#### [REQUIRED ACTION]
Take the data below and filter it for lines containing the word "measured"; show each line found.

---*---

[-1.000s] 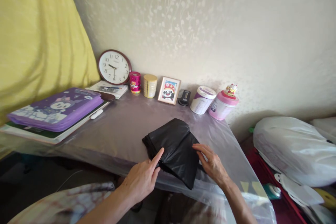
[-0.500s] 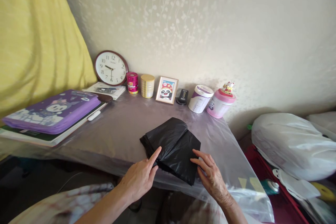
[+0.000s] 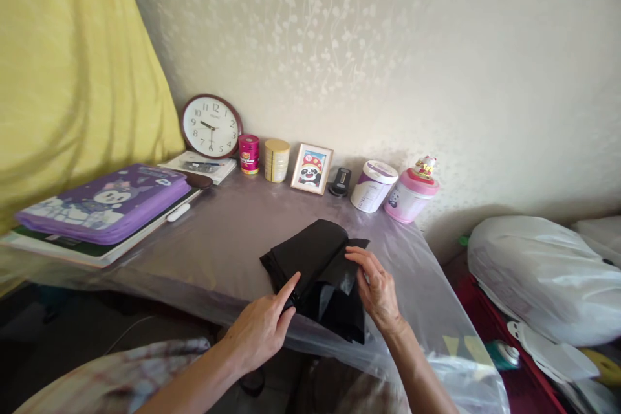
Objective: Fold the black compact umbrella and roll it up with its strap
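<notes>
A collapsed black folding umbrella (image 3: 310, 252) lies near the table's front edge, its loose flaps fanning out from the end by my left hand. My left hand (image 3: 264, 323) grips that near end, with the index finger stretched along the cloth and the thumb below; what sits inside the grip is partly hidden. On the right side, my right hand (image 3: 376, 281) pinches the edge of one flap and holds it lifted. Beneath it the folds hang crumpled, with a shiny patch showing.
Along the wall stand a clock (image 3: 212, 126), a pink can (image 3: 249, 155), a yellow-lidded tub (image 3: 277, 160), a panda picture frame (image 3: 312, 169), a small black device (image 3: 340, 182) and two tubs. A purple case (image 3: 104, 204) lies left. White bags (image 3: 543, 278) sit right of the plastic-covered table (image 3: 218, 226).
My right hand has moved up and slightly left, raising and folding back the right-hand flap. The left hand stays nearly where it was. The view has shifted slightly.
</notes>
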Motion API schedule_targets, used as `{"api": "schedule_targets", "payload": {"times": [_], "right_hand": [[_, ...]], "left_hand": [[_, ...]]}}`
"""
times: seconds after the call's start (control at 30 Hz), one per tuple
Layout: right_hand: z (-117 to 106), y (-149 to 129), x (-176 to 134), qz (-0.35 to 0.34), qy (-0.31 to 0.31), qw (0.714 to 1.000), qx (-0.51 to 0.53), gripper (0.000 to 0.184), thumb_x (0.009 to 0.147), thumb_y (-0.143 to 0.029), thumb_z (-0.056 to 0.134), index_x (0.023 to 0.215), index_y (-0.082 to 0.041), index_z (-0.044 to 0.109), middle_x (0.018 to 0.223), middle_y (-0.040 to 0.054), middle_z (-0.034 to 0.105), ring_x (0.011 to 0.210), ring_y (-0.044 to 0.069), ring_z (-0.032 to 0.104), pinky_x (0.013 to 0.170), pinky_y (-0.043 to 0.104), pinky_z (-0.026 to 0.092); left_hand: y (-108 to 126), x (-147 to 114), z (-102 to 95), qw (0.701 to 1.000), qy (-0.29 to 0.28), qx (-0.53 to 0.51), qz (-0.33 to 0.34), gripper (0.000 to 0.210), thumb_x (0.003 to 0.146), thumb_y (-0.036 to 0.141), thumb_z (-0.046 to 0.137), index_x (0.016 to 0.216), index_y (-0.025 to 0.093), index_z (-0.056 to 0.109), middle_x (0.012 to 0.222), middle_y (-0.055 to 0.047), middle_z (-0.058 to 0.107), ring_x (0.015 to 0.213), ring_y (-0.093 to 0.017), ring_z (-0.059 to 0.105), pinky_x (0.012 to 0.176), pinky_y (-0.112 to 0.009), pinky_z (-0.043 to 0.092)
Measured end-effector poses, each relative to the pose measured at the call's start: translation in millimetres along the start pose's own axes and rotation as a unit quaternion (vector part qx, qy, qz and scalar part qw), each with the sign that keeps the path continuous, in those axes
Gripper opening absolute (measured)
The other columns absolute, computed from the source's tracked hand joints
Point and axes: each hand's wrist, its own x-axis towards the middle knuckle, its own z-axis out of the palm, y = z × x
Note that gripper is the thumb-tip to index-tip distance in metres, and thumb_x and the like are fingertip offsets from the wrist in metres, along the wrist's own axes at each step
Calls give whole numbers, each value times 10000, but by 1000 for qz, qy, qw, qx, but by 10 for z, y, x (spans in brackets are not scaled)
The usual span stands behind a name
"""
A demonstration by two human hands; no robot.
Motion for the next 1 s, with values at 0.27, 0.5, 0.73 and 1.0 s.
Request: {"api": "schedule_targets", "payload": {"times": [0.27, 0.5, 0.73, 1.0], "right_hand": [[257, -45, 493, -24, 4, 998, 49, 148, 905, -223, 429, 975, -224, 560, 921, 42, 614, 892, 155, 587, 804, 282, 472], [557, -60, 657, -28, -24, 999, 36, 160, 920, -253, 401, 941, -206, 553, 897, 44, 600, 847, 156, 575, 780, 271, 459], [865, -80, 638, -13, -57, 998, 0, 204, 931, -256, 364, 956, -212, 562, 921, 47, 604, 888, 162, 573, 817, 267, 451], [975, -98, 721, -43, -127, 989, -63, 205, 928, -246, 378, 927, -215, 581, 970, 46, 584, 872, 138, 577, 758, 227, 463]], "left_hand": [[22, -29, -221, 993, -23, -114, -19, 512, 916, 389, 280, 1409, 302, 173, 716, 1, 651, 687, -182, 635, 641, -260, 441], [-1, -44, -134, 998, -22, -59, -8, 539, 903, 366, 317, 1410, 251, 172, 900, -72, 678, 827, -229, 644, 727, -312, 455], [26, -58, -41, 1000, -20, 17, 9, 534, 913, 329, 289, 1412, 205, 146, 892, -87, 680, 795, -237, 647, 688, -316, 462], [25, -74, -16, 1000, -1, 28, 9, 574, 928, 318, 277, 1422, 159, 32, 909, -99, 671, 782, -217, 644, 676, -287, 452]]}}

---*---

#### [SOLUTION]
Measured end-effector poses, each relative to the pose measured at the call's start: translation in millimetres along the start pose's own axes and rotation as a unit quaternion (vector part qx, qy, qz and scalar part qw), each with the sign that keeps the path continuous, in those axes
Gripper opening absolute (measured)

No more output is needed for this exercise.